### Exercise prompt
Only the lines from the opening of the material through the line bearing "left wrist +" should be reproduced, exactly and without pictures.

Start of Provided material

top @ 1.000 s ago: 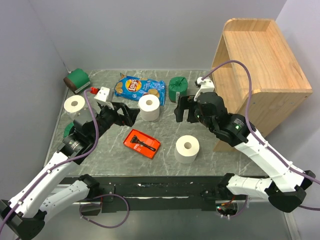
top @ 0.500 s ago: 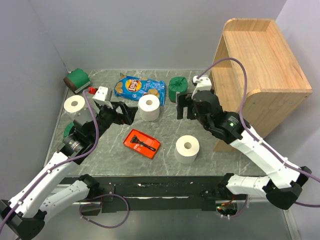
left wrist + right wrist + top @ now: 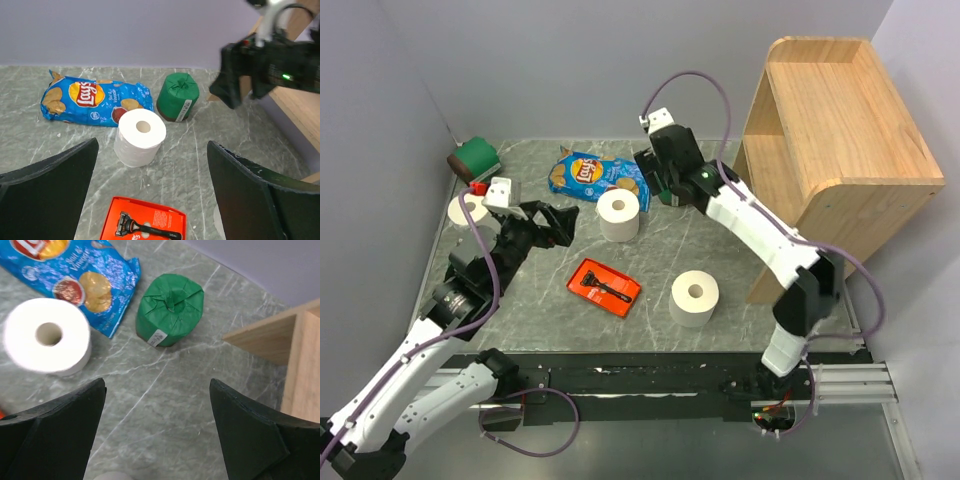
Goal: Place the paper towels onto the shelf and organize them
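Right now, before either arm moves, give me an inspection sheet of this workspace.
Surface: grey marbled tabletop; no spills seen.
Job's things: wooden shelf, no rolls seen on it; three white paper towel rolls and two green-wrapped rolls in view on the tabletop.
Clutter: Lay's chip bag; red tray holding a black razor.
Grippers: left gripper open, empty; right gripper open, empty, above a green-wrapped roll.
Cables: purple cables loop along both arms.
Surroundings: grey walls; nothing else seen.
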Motion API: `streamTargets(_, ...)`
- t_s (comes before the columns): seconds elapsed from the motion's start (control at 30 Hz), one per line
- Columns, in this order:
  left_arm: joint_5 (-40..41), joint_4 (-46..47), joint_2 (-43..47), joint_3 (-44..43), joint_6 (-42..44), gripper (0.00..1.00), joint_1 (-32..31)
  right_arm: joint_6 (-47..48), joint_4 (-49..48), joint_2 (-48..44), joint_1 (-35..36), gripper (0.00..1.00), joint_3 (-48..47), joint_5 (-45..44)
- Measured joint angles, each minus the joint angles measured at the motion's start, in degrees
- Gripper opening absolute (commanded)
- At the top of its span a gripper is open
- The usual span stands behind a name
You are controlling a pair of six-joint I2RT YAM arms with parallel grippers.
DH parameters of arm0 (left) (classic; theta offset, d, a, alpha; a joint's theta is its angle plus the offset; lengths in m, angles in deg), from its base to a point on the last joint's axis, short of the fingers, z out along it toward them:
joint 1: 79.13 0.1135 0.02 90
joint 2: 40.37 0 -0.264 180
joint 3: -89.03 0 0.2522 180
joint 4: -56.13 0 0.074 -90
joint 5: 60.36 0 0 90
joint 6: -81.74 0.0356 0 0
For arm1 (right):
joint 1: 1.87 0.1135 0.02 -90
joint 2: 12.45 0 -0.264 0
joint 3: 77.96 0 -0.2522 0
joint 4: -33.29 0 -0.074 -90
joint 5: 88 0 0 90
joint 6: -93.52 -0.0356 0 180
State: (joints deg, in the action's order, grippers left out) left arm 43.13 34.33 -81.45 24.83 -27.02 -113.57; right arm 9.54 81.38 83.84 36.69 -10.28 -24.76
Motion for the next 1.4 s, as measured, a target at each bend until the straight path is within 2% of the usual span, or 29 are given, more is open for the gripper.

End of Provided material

### Written solution
top @ 1.000 s ago: 
top @ 0.500 s ago: 
left wrist + right wrist + top @ now: 

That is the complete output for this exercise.